Weinbaum’s “The Worlds of If” was first published in the August 1935 issue of Wonder Stories, edited by Hugo Gernsback. Following Weinbaum’s death, it was included in Dawn of Flame: The Weinbaum Memorial Volume. Mort Weisinger reprinted the story in the March 1941 issue of Startling Stories and it was included in issue 1 of Fantasy, edited by Walter Gillings.
When Fantasy Press published A Martian Odyssey and Others, a collection of Weinbaum’s stories, “The Worlds of If” was included. Robert Silverberg selected it for Other Dimensions: Ten Stories of Science Fiction. Julie Davis included it in Science Fiction Monthly, in the July 1975 issue of the paperback series. When Ballantine published The Best of Stanley Weinbaum, the story was reprinted again.
[CLick the images for pulp-sized versions.]
The story appeared in the Weinbaum collection Strange Genius and saw yet another magazine appearance in the Summer 2007 issue of Thrilling Wonder Stories. Tig Thomas used it in Classic Science Fiction Stories and David Stuart Davies selected it for the massive The Collector’s Book of Science Fiction. The story was included in Flame Tree’s Science Fiction Short Stories and Wildside’s The 27th Golden Age of Science Fiction Megapack. LibriVox issued an audio version in Short Science Fiction Collection 052. TIt has been translated into German and Italian.
“The Worlds of If” introduced the character Dixon Wells, who would appear, along with his former professor, van Manderpootz, in two additional stories. Wells is a hapless young man who is habitually late for everything and van Manderpootz is a vainglorious physicist specializing in “the New Physics” (or relativity) and looks down on everyone who has come before him.
A discussion of Wells’s tardiness leads van Manderpootz to introduce him to the idea of parallel worlds and the invention that will allow him to see what has happened in those worlds. The story isn’t about time travel, but dimension travel, similar in some ways to Murray Leinster’s 1934 story “Sidewise in Time,” although Weinbaum’s story only permits observation, while Leinster’s allowed for interaction.
Weinbaum’s story is a fun tale, made more interesting to the modern reader since it is set around the year 2022 and refers to the economic boom years of 2008-9 and the crash of 2010, demonstrating that Weinbaum may not have been the world’s best prognosticator (he does nail the travel time to Europe, but sees it happening by rocket rather than airplane).

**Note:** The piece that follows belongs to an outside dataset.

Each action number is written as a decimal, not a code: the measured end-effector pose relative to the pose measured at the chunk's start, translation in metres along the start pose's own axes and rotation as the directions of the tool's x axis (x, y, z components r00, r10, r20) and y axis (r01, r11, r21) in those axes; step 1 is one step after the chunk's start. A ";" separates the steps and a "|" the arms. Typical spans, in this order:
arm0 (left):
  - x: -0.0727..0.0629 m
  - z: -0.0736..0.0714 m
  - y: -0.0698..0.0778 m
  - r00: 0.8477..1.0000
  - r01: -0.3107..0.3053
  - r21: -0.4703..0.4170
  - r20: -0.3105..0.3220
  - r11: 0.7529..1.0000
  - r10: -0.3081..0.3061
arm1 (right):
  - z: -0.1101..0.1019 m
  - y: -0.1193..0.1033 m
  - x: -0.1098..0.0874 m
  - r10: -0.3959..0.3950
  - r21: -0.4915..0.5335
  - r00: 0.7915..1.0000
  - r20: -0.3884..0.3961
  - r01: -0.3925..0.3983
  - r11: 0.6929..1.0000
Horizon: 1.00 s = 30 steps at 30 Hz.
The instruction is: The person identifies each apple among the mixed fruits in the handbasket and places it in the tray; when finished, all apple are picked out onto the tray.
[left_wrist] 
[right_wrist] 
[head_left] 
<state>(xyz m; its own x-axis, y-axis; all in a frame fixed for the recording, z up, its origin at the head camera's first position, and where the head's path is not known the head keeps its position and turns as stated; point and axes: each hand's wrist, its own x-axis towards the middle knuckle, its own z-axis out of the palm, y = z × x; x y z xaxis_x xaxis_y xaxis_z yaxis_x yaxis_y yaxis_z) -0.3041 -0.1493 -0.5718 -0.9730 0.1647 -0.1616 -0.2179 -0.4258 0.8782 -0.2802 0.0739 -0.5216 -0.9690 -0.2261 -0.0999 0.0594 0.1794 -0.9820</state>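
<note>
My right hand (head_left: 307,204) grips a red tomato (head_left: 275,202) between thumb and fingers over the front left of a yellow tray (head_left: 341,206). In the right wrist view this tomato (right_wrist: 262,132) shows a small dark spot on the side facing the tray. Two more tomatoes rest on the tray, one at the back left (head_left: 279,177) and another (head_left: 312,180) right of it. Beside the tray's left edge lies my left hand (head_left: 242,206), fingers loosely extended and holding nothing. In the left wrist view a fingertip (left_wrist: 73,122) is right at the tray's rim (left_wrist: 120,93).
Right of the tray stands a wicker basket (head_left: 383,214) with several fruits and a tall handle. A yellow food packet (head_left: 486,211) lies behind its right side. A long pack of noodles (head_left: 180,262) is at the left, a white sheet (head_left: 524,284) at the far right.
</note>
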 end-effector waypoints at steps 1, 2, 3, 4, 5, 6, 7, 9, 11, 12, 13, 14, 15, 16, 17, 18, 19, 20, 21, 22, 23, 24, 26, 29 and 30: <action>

Reprint reviewed in the collection The Best of Stanley G. Weinbaum, by Stanley G. Weinbaum, Ballantine Books, 1974.
Steven H Silver is a sixteen-time Hugo Award nominee and was the publisher of the Hugo-nominated fanzine Argentus as well as the editor and publisher of ISFiC Press for 8 years. He has also edited books for DAW and NESFA Press. He began publishing short fiction in 2008 and his most recently published story is “Doing Busines at Hodputt’s Emporium” in Galaxy’s Edge. Steven has chaired the first Midwest Construction, Windycon three times, and the SFWA Nebula Conference 5 times, as well as serving as the Event Coordinator for SFWA. He was programming chair for Chicon 2000 and Vice Chair of Chicon 7. He has been the news editor for SF Site since 2002.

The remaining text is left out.